Initially I had been “cast” in the largely backstage role of archivist of wedding gifts whose job was to log in gifts sent to the bride and groom at our home.  My job, whether or not I chose to accept it, was to open, record and display said gifts in our den/library. The fact that I entered the description of a figurine of cavorting cherubs as “Naked Babies”, from Doctor and Mrs. X, was probably not the reason I was “promoted” – very likely to the level of my own incompetence.  Nor, I choose to believe, was the fact that I had created pleated paper tutus for the babies before displaying them.  But as the wedding day(s) approached, I was moved to an entirely different level, call it a theater of operations.  This looked to me like the big leagues of fashion and grooming and included fittings and hair stylings and tutelage of all kinds at the Elizabeth Arden Salon (or was it the Helena Rubinstein one) on Chicago’s Michigan Avenue.  When people there suggested exercise regimens to “tighten the muscles,” I stifled the impulse to ask why swimming and softball weren’t enough?….and considerably less expensive.

When the rehearsal period was coming to an end, or perhaps, more realistically “building to a crescendo,” a series of social events began to fill the family calendars.  History will probably never reveal how the young adult guests felt about being seated next to the first-time bridesmaid.  For me, it was intriguing to see that what I picked up in the “breakfast nook” when I rubbed the sleep from my eyes to listen in on Peggy, Mary and Bill’s replayings of the parties, plays and jazz sessions from which they had just returned.

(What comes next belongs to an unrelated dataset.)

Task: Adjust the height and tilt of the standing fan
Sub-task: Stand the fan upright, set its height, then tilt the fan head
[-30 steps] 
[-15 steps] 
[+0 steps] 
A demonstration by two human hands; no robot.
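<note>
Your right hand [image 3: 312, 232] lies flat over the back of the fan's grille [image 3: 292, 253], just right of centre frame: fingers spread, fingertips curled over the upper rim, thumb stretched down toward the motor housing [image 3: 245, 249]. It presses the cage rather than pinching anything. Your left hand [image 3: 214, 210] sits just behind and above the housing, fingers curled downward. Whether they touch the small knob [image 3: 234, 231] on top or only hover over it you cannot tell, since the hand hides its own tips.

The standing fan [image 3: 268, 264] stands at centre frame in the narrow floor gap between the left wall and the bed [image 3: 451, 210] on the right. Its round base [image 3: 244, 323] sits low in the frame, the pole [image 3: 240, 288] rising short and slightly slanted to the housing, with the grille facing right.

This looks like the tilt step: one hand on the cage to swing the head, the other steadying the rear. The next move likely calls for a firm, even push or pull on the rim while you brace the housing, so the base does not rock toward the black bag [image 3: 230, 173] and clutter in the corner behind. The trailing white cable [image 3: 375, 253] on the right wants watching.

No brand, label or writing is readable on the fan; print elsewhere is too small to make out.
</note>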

Years later when I partnered with Paul Lynde and Bernadette Peters on a show then called “The Ten Thousand Dollar Pyramid” I should have been prepared for Lynde to question my veracity when I reminded him of his gallows humor comedy routine on his trip to the jungle and encounter with cannibals.  “Did someone bring you to the show in your pram?” he asked. Most high school freshmen did not have an opinion on the relative merits of Don Shirley, George Shearing and John Coltrane. Not everyone, it seemed, had a breakfast nook or such interesting and opinionated siblings.

When the wedding day/s arrived I had begun to believe that I had nothing to fear from the walk (even in unaccustomedly high dyed-to-match satin pumps) or from whatever the reception line would deliver to me and my fellow members of the wedding.

It was, of course, the custom to wear white kid gloves when processing, and to remove and discreetly stow them during the Nuptial Mass. Doomed with a Virgo’s memory for irrelevant bits of trivia, I had some recollection of the story that repentant murderers, even after being forgiven, were counseled to keep gloves on when receiving the Eucharist (don’t ask!). Happily, I can report that when the last pearl button on the last white kid glove refused to yield, I had become brave enough to trust that no one at John and Mary’s wedding noticed my suggestion of a homicidal past.

There was a protocol for warmly greeting and firmly moving on to the next attendant for each guest passing through the receiving line at the reception. Mostly it went well until I short circuited from the diction-demanding “I am Annette Cunningham, Peggy’s sister and I’d like you to meet Peggy Scanlan, Peggy’s roommate at Marymount.” I remember all too well the moment when I announced, “I am Annette, Peggy’s sister and this is Peggy Scunningham, my roommate.”  By then at the wind-down of Wedding II I did not at least have to think, “The worst is yet to come.”

They were so lovely as they departed the receptions in the “going away suits” (and hats!) ordained for the occasion.  They tossed their bouquets to the waiting friends (not in my direction.) I did not even cry knowing each one took with her a portion of my childhood that would never be duplicated. Or indeed surpassed in sweetness.